With respect to the last issue, the Wirths note that in the final sentence of the Board's determination, after rejecting all of the Wirth's contentions, the Board nonetheless wrote that "[t]he Petition for Refund is hereby sustained." The Wirths argue that this final sentence somehow precludes the Commonwealth from arguing against the Wirths' appeal to this Court. We reject this argument. The last paragraph in the Board's decision is clearly a clerical error. It is clear from reading the determination in its entirety that the Board rejected all of the Wirths' contentions and ruled against the refund request.
CONCLUSION
For the reasons set forth above and in this Court's opinion in Marshall, we affirm in part the Board's determination in this case. Revenue appropriately applied Pennsylvania law in assessing the Wirths PIT for calendar year 2005 for their proportionate share of the Partnership's taxable gain as a result of the foreclosure of the Property. The amount assessed, however, is either in error or, based on the record before us, cannot be verified. This is due to the lack of evidence available to the Court to determine the adjusted basis of the Property at the time of foreclosure. We thus vacate the Board's decision only as to the amount of PIT due and remand for a recalculation consistent with this opinion.
/s/_________
P. KEVIN BROBSON, Judge
ORDER
AND NOW, this 3rd day of January, 2012, the order of the Board of Finance and Revenue in the above-captioned matter, dated April 23, 2008, is AFFIRMED IN PART. The amount of tax assessed is VACATED and the matter is remanded to the Board of Finance and Revenue for a recalculation of the amount of tax due in conformity with the Court's opinion.

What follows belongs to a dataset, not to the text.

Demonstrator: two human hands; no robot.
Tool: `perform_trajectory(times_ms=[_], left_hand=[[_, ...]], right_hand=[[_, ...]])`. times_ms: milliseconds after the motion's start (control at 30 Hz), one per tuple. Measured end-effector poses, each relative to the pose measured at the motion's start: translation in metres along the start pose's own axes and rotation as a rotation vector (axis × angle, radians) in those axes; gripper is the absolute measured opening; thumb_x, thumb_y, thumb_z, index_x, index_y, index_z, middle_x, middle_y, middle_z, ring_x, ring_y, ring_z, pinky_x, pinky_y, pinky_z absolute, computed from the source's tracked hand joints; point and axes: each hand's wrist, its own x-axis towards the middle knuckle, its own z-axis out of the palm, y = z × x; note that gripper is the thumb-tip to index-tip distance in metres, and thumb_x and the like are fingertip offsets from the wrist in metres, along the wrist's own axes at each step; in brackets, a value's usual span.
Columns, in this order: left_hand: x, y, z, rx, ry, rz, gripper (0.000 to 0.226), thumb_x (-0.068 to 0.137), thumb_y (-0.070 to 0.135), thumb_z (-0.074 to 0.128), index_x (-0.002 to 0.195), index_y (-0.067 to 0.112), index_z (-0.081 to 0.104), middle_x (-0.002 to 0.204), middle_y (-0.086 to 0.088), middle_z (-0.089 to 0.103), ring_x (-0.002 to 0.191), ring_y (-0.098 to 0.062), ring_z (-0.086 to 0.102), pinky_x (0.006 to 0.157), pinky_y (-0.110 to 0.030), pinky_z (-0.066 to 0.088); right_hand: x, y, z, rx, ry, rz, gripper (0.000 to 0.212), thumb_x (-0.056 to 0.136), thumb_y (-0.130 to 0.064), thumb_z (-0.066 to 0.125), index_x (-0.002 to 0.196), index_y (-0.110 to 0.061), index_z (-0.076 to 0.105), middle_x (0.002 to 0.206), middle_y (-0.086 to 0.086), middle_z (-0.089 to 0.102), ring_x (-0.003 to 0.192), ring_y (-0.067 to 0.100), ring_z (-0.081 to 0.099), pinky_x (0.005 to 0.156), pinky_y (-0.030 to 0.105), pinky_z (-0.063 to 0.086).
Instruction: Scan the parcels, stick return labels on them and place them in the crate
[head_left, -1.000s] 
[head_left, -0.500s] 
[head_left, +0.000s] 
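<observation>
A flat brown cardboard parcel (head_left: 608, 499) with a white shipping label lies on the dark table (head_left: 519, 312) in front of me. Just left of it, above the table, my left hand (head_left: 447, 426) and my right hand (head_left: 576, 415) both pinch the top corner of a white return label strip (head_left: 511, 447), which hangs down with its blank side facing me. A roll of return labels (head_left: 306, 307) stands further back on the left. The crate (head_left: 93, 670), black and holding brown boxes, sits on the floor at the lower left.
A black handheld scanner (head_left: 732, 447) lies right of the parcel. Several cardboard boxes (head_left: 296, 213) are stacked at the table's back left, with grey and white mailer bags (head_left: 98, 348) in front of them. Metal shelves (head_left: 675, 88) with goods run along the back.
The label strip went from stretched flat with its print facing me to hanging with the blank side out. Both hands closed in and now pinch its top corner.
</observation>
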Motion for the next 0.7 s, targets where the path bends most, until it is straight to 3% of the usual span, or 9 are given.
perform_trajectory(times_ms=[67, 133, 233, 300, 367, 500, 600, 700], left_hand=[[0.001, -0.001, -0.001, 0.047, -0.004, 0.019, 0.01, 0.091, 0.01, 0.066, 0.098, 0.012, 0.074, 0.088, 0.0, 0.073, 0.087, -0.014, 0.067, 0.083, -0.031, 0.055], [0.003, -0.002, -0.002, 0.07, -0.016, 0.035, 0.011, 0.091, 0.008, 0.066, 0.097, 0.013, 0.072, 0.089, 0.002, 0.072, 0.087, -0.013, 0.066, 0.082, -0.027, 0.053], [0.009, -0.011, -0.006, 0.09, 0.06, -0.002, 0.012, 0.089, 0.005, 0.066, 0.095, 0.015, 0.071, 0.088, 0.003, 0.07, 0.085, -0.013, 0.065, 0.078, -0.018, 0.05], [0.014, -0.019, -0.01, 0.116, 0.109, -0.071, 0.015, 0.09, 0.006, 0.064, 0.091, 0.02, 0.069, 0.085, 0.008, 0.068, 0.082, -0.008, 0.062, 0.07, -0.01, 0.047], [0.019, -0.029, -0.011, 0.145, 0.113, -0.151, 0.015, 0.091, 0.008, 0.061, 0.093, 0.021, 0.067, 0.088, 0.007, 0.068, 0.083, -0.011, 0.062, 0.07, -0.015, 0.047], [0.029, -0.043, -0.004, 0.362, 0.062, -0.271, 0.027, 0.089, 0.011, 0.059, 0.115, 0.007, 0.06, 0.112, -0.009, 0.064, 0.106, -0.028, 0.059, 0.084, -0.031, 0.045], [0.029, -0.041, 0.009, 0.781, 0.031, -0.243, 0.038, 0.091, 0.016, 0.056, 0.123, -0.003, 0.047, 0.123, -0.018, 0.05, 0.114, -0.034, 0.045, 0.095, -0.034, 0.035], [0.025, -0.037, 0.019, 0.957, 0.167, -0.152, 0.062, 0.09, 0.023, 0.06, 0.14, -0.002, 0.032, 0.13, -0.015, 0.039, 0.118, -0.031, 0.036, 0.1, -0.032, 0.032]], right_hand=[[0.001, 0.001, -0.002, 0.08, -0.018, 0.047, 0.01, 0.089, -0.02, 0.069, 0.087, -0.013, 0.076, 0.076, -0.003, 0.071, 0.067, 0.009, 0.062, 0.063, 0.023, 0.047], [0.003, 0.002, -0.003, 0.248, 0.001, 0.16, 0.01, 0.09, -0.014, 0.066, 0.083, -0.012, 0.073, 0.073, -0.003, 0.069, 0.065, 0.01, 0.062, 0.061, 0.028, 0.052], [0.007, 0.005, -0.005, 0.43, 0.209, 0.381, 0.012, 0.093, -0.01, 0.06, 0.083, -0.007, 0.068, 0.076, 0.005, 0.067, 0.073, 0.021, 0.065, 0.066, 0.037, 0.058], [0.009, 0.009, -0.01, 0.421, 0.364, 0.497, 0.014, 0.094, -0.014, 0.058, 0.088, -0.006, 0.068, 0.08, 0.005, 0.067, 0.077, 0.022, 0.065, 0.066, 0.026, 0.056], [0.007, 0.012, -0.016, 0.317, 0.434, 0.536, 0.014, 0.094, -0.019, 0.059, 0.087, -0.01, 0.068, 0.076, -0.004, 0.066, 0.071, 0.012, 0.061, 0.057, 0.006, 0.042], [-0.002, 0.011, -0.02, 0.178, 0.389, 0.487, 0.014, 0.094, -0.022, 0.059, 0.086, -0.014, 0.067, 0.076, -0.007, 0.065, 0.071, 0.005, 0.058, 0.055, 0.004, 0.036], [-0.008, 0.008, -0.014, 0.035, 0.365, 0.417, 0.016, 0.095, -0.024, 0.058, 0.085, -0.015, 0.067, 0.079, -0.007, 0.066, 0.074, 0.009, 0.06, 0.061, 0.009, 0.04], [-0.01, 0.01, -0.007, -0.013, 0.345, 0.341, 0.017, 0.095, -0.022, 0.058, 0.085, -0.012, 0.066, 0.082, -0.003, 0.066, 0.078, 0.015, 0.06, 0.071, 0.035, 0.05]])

Unless exceptions are filed within 30 days pursuant to Pa. R.A.P. 1571(i), this order shall become final.
/s/_________
P. KEVIN BROBSON, Judge BEFORE: HONORABLE BONNIE BRIGANCE LEADBETTER, President Judge HONORABLE DAN PELLEGRINI, Judge HONORABLE ROBERT SIMPSON, Judge HONORABLE MARY HANNAH LEAVITT, Judge HONORABLE P. KEVIN BROBSON, Judge HONORABLE PATRICIA A. McCULLOUGH, Judge HONORABLE JOHNNY J. BUTLER, Judge OPINION NOT REPORTED DISSENTING OPINION BY JUDGE McCULLOUGH
I respectfully dissent for the reasons more fully set forth in my dissenting opinion in Marshall v. Commonwealth, ___ A.3d ___ (Pa. Cmwlth., No. 933 F.R. 2008, filed January 3, 2012). I incorporate that opinion by reference and reach the same conclusions in this case.
/s/_________
PATRICIA A. McCULLOUGH, Judge Judge Simpson joins in this dissenting opinion.